Por: Professora Donzília Antunes

 

 

 

Era uma tarde bonita, amena, salpicada pelos coloridos das recém chegadas flores primaveris e enfeitada pelos primeiros cantos dos passarinhos lisboetas.

Estuguei o passo, ansiosa e expectante.

Há cinquenta anos que não entrava no meu antigo liceu. Emocionei-me ao subir a escadaria principal e ao percorrer os longos corredores onde tinham ficado pedacinhos de mim, bem como de todas as minhas colegas. As memórias começaram a brotar em catadupa e, quando me sentei no mesmo banco de madeira, tinha novamente quinze anos.

Enquanto aluna, fui educada e estudiosa, mas sempre irrequieta e um tanto difícil. Agora, professora, tentava compreender melhor os alunos problemáticos.

Hoje, a tarde era bonita, amena e, além disso, diferente. Neste liceu, atualmente escola secundária, desde 1978, fazia-se uma merecida homenagem à sua patrona e assaz esquecida, Maria Amália Vaz de Carvalho. Tinha ido dizer uns poemas desta escritora, multifacetada e à frente do seu tempo.

Vinha de coração cheio.

Sentada numa esplanada clara e soalheira, tentava não pensar. Apenas saborear o facto de estar. A evidência de ser. Fazia por mergulhar na natureza … quando te vi.

O coração acelerou. Bastante! (a sério?! Ao fim de tanto tempo?!)

«Não acredito!»

«Que surpresa! Como vais?»,

«Vai-se andando e tu?»,

«Também.».

Não sabíamos um do outro há um mar de anos e, inesperadamente, ali estávamos, olhos presos nos olhos admirados, coração preso no coração emocionado. Tanta coisa para contar!

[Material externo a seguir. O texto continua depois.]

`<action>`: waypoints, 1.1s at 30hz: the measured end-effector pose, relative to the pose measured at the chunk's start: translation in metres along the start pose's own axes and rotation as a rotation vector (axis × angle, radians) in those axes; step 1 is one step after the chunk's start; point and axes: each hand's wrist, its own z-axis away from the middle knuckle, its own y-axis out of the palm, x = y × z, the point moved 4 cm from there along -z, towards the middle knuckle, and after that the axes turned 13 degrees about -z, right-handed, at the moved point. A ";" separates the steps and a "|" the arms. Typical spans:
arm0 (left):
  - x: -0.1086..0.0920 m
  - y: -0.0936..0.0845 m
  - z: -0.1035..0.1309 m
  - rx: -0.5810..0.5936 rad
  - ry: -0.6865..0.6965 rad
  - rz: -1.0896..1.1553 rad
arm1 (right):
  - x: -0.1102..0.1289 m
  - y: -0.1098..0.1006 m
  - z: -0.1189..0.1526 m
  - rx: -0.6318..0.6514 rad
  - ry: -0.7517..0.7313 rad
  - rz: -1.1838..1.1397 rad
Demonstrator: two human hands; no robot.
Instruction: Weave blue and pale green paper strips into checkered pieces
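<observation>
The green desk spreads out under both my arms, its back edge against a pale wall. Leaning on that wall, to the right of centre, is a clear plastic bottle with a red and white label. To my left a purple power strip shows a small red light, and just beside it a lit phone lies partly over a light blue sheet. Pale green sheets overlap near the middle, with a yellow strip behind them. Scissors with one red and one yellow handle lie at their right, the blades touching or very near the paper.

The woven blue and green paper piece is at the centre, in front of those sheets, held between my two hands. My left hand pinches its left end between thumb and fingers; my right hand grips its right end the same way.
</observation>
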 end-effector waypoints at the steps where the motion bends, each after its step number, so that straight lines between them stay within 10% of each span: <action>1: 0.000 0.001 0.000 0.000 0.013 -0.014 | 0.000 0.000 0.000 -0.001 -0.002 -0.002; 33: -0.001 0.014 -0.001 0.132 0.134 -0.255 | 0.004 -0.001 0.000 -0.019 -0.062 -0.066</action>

Claro, aquela troca de frases da praxe e eis que lançaste, de rompante, a pergunta que, no fundo, já esperava:

- Então, miúda, valeu a pena?

Mais que sabia eu a que te referias …

Quando nos apaixonamos, queríamos ir para uma ilha deserta, só os dois. Prometemos estar sempre um para o outro… e estávamos. Mas, um dia, eu deixei de estar. Acabei o curso e experimentei dar aulas. Foi a descoberta de uma outra paixão. Envolvi-me de tal modo no ensino, dediquei-me tanto aos alunos e à escola, esforcei-me tanto para preparar aulas giras e interessantes, trabalhei tanto em casa, de noite e aos fins de semana … que não restava muita energia nem muito tempo para ti. Para nós.

Agora, querias saber se tinha valido a pena deixar para trás a vida afectiva e familiar pelo ensino.

Não soube responder-te. Pelo menos não logo. Assim.

Nunca tinha querido pensar nisso…

Considerando o que semeei nos alunos, sim, valeu a pena. Se considerar o que perdi de vida, de outras dimensões da existência … hesito na resposta.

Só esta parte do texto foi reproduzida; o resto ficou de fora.